> PROBLEM REQUIREMENTS:
Each line from the start of the listing below through the line containing "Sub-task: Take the" should be reproduced exactly, with no others.

> SUPPLIED DATA:
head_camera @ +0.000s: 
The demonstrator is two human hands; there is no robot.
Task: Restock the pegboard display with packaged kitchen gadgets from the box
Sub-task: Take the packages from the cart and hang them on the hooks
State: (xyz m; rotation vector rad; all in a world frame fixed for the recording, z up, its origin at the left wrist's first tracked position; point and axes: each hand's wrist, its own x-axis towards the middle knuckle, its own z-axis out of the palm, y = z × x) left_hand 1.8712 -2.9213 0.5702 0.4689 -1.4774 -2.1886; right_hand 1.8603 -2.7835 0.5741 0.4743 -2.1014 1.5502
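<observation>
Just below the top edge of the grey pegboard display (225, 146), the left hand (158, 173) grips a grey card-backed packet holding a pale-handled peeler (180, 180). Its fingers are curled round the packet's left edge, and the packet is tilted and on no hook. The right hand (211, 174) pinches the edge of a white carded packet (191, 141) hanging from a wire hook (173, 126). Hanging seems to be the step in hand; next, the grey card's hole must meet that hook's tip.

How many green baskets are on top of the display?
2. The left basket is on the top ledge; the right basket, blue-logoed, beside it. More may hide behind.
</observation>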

> COMPLETED EXERCISE:
head_camera @ +0.000s: 
The demonstrator is two human hands; there is no robot.
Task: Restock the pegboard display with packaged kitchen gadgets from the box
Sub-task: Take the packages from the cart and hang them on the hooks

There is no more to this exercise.